_Work to complete_. Make an exact reproduction of all the data.

(Collected data)

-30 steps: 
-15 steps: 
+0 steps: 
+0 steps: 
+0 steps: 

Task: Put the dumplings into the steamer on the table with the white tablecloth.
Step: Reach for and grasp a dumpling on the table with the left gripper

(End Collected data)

_Response to the exercise_.
-30 steps: 
-15 steps: 
+0 steps: 
+0 steps: 
+0 steps: 

Task: Put the dumplings into the steamer on the table with the white tablecloth.
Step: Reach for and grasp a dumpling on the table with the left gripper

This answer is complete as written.